Trinification Phenomenology and the structure of Higgs Bosons

Abstract

The extension of the Standard Model to SU(3)L × SU(3)R × SU(3)C (the trinification group) augmented by the SO(3)G flavor group is considered. In our phenomenological treatment partly known and partly proposed vacuum expectation values of the scalar Higgs fields play a dominant role. All Higgs fields are taken to be flavor singlets, all flavon fields trinification singlets. We need two flavor (generation) matrices. One determines the mass hierarchy of all fermions, the second one is responsible for all mixings including the CP-violating phase in the CKM matrix. The mixing with higher states contained in the group representation provides for an understanding of the difference between the up quark and the down quark spectrum.
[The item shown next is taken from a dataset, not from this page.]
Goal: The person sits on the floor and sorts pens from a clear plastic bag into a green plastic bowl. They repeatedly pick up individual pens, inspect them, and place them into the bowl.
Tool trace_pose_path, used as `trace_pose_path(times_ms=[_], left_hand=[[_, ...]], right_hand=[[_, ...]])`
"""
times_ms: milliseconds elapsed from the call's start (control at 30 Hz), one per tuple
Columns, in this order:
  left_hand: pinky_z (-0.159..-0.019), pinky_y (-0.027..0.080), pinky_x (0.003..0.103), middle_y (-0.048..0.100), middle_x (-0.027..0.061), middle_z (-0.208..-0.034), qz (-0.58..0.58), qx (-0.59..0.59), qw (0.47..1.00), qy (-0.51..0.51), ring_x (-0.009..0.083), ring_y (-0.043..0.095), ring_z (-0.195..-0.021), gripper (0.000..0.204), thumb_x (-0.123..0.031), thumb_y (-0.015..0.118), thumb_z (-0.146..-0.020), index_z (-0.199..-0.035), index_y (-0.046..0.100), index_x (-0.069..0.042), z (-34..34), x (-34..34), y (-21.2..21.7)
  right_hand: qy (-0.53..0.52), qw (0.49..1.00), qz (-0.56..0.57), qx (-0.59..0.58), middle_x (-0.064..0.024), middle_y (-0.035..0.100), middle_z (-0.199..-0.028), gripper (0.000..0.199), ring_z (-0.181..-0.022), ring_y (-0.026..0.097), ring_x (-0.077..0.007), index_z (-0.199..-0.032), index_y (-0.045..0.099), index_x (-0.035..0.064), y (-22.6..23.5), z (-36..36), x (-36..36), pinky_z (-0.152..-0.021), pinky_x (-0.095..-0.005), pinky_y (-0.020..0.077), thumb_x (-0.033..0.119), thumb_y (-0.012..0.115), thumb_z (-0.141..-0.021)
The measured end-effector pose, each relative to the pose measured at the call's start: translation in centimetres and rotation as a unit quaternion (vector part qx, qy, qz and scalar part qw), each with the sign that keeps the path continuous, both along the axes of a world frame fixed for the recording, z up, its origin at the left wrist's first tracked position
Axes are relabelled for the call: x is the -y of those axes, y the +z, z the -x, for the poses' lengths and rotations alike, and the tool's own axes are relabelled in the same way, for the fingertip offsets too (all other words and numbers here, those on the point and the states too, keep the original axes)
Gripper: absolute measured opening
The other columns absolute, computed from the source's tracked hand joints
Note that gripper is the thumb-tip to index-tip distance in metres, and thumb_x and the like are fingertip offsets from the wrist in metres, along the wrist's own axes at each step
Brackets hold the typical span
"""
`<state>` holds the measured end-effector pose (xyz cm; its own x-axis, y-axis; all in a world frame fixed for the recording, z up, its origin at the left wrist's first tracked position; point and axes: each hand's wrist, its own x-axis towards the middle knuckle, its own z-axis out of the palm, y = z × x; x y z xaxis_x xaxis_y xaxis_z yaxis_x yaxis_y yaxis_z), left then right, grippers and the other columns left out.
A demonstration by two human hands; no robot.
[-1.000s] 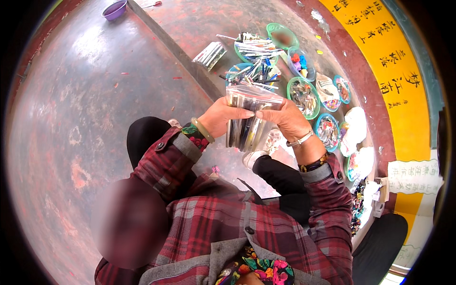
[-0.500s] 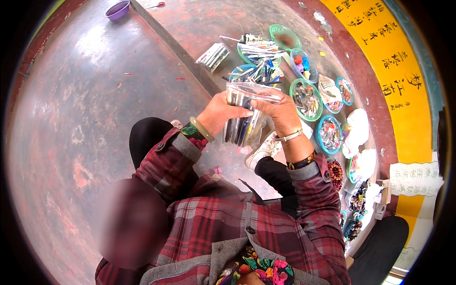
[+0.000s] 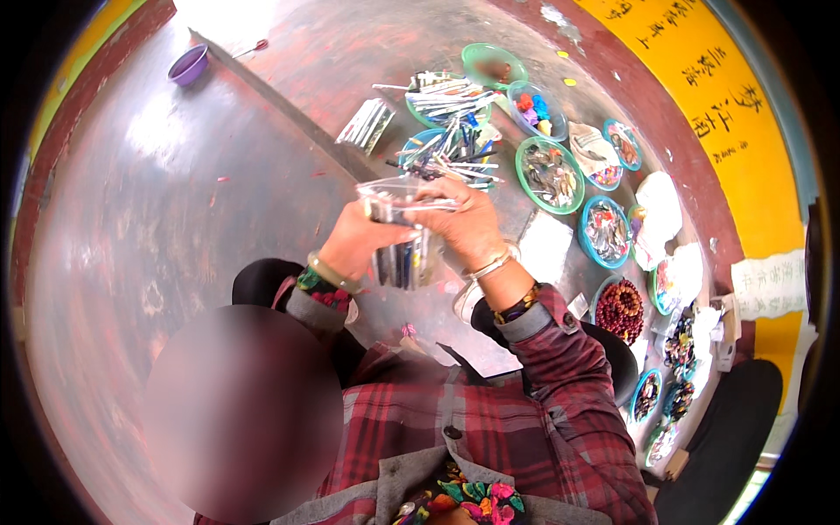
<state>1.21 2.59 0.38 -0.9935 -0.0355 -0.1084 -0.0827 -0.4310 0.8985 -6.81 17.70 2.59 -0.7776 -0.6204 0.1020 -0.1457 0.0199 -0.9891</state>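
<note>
A clear zip plastic bag (image 3: 408, 269) packed with pens hangs upright between my two hands over the floor. My left hand (image 3: 352, 238) is closed around the bag's left side, thumb across its front. My right hand (image 3: 465, 222) grips the bag's upper right edge, its fingertips partly hidden at the bag's mouth. Just beyond the hands stands a blue basket of loose pens (image 3: 451, 156), and behind it a green basket of pale pens (image 3: 446, 98). A bundle of white pens (image 3: 366, 125) lies on the floor to the left of these.
Along the right stand a green basket of small packets (image 3: 549, 175), a blue basket of wrapped pieces (image 3: 605, 233) and a bowl of dark red beads (image 3: 619, 311). A purple basin (image 3: 188, 66) sits far left beside a strip in the floor. Another person's dark-clad leg (image 3: 731, 442) shows lower right.
The whole view has shifted, so the baskets appear farther left. My hands and the bag sit lower and more to the left in the picture. Both hands still hold the bag.
</note>
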Motion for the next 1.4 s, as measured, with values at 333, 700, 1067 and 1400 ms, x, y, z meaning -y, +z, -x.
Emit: trace_pose_path(times_ms=[333,700,1067,1400], left_hand=[[-0.076,0.048,0.027,0.064,0.0067,-0.093,0.021,-0.087,0.993,0.070,0.0135,0.060,-0.085,0.036,0.009,0.065,-0.068,-0.103,0.059,0.003,-1.3,1.5,2.0],[-0.080,0.049,0.032,0.062,0.0115,-0.096,-0.128,-0.150,0.969,0.148,0.0208,0.060,-0.090,0.039,0.010,0.067,-0.064,-0.100,0.053,0.001,-0.1,1.7,-0.4],[-0.079,0.047,0.030,0.064,0.0096,-0.096,-0.129,-0.103,0.979,0.121,0.0180,0.061,-0.088,0.036,0.012,0.061,-0.067,-0.102,0.058,0.003,1.3,1.1,-0.3],[-0.082,0.046,0.030,0.063,0.0082,-0.102,-0.113,-0.101,0.983,0.100,0.0172,0.060,-0.092,0.040,0.007,0.063,-0.071,-0.110,0.056,0.002,1.3,1.2,0.0]], right_hand=[[0.190,0.968,0.144,0.072,-0.0024,0.059,-0.107,0.041,-0.094,0.055,-0.0113,-0.114,0.057,0.0046,1.2,3.9,-1.9,-0.082,-0.0264,0.0451,0.009,0.070,-0.075],[-0.163,0.930,-0.327,0.037,-0.0072,0.067,-0.082,0.031,-0.077,0.063,-0.0168,-0.095,0.066,0.0057,-20.1,14.9,-9.6,-0.069,-0.0295,0.0485,0.026,0.068,-0.073],[-0.150,0.766,-0.607,-0.149,-0.0134,0.063,-0.102,0.033,-0.096,0.058,-0.0306,-0.096,0.066,0.0112,-20.8,13.5,-3.5,-0.082,-0.0397,0.0474,0.036,0.063,-0.075],[-0.258,0.861,-0.425,-0.111,-0.0140,0.064,-0.098,0.030,-0.086,0.063,-0.0290,-0.092,0.067,0.0102,-20.3,12.4,-6.5,-0.076,-0.0377,0.0493,0.033,0.064,-0.073]])
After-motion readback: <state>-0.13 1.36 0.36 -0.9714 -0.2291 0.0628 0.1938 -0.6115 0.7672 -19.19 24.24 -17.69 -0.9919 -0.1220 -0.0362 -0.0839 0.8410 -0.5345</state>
There is a close connection between charged and neutral fermions. An inverted neutrino hierarchy is predicted. Examples for the tree-level potential of the Higgs fields are given. To obtain an acceptable spectrum of scalar states, the construction of the potential requires the combination of matrix fields that differ with respect to fermion couplings and flavor-changing properties. As a consequence bosons with fermiophobic components or, alternatively, flavor-changing components are predicted in this model. Nevertheless, the Higgs boson at 125 GeV is very little different from the Standard Model Higgs boson in its couplings to fermions but may have self-coupling constants larger by a factor 2.